= Praxis intervention =

Form of participatory action research

Praxis intervention is a form of participatory action research that emphasizes working on the praxis potential, or phronesis, of its participants. This contrasts with other forms of participatory action research, which emphasize the collective modification of the external world. Praxis potential means the members' potential to reflexively work on their respective mentalities; participant here refers not just to the clientele beneficiaries of the praxis intervention project, but also the organisers and experts participating in such a project. Praxis intervention is intended to lead its members through a "participant objectivation". The method prioritizes unsettling the settled mentalities, especially where the settled mindsets prevalent in the social world or individuals is suspected to have sustained or contributed to their suffering or marginality.

== Reflexive and routine praxis ==
Karl Marx conceptualized praxis in two forms: reflexive and non-reflexive.

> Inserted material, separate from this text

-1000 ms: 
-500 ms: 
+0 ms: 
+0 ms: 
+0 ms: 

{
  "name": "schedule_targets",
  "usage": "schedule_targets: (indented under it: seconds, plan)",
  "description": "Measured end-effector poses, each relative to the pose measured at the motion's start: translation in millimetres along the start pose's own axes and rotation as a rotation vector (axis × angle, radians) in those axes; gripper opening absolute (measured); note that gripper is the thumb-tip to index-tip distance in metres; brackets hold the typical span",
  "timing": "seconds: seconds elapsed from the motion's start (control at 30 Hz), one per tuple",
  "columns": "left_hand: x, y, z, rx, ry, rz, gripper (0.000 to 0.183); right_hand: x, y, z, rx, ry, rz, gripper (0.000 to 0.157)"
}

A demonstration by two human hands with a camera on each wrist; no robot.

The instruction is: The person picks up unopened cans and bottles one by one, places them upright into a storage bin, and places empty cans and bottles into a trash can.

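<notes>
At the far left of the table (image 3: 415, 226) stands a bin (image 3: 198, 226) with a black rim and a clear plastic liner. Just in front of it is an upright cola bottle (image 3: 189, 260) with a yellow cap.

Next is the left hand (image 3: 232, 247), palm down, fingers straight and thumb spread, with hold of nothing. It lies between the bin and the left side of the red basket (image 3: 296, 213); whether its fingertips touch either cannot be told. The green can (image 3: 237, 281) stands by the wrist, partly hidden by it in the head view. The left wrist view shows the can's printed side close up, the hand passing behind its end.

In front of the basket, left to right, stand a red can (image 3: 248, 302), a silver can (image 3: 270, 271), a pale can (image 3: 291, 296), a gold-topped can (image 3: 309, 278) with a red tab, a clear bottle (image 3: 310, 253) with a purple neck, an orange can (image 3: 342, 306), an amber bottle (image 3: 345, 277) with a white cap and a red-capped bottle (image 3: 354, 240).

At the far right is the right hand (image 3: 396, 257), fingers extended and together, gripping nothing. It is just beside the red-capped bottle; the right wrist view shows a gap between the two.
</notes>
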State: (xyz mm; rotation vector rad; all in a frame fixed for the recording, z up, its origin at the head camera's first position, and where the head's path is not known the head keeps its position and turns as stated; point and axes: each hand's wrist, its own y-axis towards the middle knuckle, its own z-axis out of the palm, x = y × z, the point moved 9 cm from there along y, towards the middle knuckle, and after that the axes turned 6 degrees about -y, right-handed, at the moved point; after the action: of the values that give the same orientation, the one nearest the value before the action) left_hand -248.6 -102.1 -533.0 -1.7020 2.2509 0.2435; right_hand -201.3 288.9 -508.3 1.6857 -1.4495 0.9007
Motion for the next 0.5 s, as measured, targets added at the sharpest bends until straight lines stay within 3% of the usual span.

Mihailo Marković expanded on the concept of praxis, identifying key elements such as creativity, autonomy, sociality, rationality, and intentionality. These moments of praxis offer alternatives to sameness, subordination, massification, blind reaction, and compliance.

== Reasons ==

Praxis intervention makes research, creative expression or technology development into a bottom-up process. It democratizes making of art, science, technology and critical conscience. The praxis intervention method aims at provoking members to unsettle their settled mindsets and to have a fresh look at the world around and intervene. For instance, members may take a fresh critical look on the gender relations existing, if the praxis intervention method is applied to study gender relations. They would be unsettling their biographically and structurally ingrained perceptions of gender relations and freshly look at it. A gradual process by which members are helped to reflexively recognize the arbitrary and discriminating mindsets within themselves and the world around and working towards correcting it is praxis intervention. The praxis intervention method helps members to struggle against structurally ingrained discrimination.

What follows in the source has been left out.